Top of Dataset extract

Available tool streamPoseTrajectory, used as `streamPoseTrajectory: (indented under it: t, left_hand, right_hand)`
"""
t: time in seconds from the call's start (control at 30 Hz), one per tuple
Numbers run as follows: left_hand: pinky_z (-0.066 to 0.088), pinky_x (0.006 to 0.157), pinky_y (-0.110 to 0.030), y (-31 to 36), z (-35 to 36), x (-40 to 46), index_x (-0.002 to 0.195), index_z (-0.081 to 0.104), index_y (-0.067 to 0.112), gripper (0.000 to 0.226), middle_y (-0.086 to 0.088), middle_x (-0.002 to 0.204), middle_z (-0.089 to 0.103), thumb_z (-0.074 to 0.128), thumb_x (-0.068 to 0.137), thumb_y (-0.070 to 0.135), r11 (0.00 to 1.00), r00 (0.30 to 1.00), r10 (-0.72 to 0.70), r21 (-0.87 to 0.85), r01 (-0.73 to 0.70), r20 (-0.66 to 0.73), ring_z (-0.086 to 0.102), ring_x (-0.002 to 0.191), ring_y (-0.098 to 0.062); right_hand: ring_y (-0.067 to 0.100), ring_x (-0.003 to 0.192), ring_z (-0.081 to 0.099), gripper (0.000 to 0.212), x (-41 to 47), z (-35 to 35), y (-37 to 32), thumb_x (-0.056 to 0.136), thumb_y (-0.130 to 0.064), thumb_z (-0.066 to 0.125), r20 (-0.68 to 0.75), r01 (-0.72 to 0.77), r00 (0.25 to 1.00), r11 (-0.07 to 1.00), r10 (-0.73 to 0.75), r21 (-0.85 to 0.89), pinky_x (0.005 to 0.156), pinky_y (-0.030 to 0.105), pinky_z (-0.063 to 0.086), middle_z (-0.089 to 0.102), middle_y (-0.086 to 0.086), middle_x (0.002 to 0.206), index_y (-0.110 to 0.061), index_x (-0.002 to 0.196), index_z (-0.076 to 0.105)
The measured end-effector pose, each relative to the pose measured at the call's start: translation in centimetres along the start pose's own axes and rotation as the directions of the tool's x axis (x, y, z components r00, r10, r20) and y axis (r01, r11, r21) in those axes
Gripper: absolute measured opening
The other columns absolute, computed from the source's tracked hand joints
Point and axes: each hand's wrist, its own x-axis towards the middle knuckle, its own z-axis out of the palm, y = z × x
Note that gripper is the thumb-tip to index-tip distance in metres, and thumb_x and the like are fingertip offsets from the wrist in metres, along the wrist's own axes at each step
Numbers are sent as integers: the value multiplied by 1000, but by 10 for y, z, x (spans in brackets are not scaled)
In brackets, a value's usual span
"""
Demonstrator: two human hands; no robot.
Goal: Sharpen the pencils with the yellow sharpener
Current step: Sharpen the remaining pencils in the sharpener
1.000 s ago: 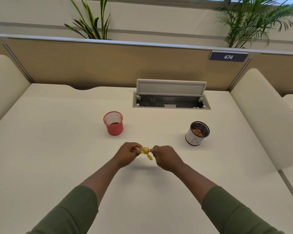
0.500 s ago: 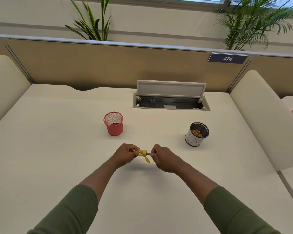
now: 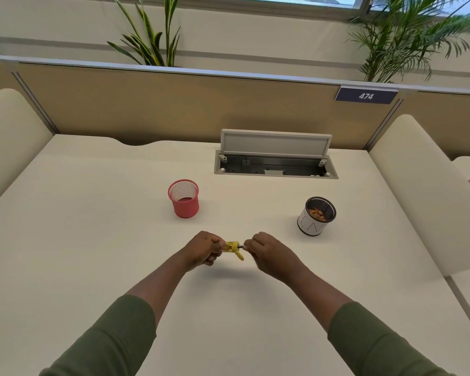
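Cream desk surface (image 3: 92, 240) is filling most of the view, closed off at its far edge by a tan partition (image 3: 152, 104) carrying a dark plate marked 474 (image 3: 366, 96), with two leafy plants (image 3: 149, 36) rising behind it. Padded cream dividers (image 3: 8, 137) are standing along the left and right edges. At the middle of the far edge a cable hatch (image 3: 275, 164) is sitting with its grey lid tilted up.

Near the desk's centre, a little toward the front edge, both hands are hovering above the surface. The left hand (image 3: 202, 251) is curling its fingers round the yellow sharpener (image 3: 231, 246), pinching it at its left end; a small yellow flap is hanging down from the sharpener's underside. The right hand (image 3: 269, 253) is gripping a pencil (image 3: 242, 247), of which only a short dark stub is showing between the fingertips and the sharpener's opening; the rest is hidden inside the fist. The two hands are close together, not touching.

Beyond the left hand, toward the far edge, a red mesh cup (image 3: 184, 199) is standing upright. Toward the right edge, well apart from it, a black-and-white mesh cup (image 3: 316, 216) is standing upright, holding brownish shavings. Green sleeves (image 3: 106, 340) are covering both forearms at the front edge.
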Motion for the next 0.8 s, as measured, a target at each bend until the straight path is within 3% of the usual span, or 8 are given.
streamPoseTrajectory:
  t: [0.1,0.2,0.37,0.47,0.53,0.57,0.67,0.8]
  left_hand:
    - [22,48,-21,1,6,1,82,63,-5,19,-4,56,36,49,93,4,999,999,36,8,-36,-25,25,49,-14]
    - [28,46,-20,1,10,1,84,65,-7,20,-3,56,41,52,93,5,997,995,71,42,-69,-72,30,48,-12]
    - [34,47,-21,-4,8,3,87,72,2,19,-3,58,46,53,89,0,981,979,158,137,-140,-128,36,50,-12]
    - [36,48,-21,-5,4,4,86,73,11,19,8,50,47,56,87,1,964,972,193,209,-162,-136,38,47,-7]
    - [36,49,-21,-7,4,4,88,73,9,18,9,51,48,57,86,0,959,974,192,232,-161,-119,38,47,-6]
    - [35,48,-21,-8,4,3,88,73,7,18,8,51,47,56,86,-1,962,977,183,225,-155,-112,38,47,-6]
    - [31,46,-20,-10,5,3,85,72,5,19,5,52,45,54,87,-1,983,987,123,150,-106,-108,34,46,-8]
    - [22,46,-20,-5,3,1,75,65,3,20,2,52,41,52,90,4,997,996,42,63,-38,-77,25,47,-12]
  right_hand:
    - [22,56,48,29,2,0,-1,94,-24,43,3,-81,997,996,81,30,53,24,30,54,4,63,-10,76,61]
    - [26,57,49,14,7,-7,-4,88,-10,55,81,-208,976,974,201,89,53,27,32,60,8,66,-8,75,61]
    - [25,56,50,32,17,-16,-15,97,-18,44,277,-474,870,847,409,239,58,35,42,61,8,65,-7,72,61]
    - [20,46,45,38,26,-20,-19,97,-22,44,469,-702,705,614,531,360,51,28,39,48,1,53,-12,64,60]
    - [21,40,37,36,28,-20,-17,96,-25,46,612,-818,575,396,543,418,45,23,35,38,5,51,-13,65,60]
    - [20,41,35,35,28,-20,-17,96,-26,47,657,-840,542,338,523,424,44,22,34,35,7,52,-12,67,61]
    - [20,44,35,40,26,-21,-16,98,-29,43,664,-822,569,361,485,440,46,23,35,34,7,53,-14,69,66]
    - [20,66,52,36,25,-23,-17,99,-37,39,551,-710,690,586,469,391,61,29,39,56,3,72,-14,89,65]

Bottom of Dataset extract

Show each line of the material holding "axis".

# Your solution:
The measured end-effector pose, each relative to the pose measured at the call's start: translation in centimetres along the start pose's own axes and rotation as the directions of the tool's x axis (x, y, z components r00, r10, r20) and y axis (r01, r11, r21) in those axes
Point and axes: each hand's wrist, its own x-axis towards the middle knuckle, its own z-axis out of the palm, y = z × x

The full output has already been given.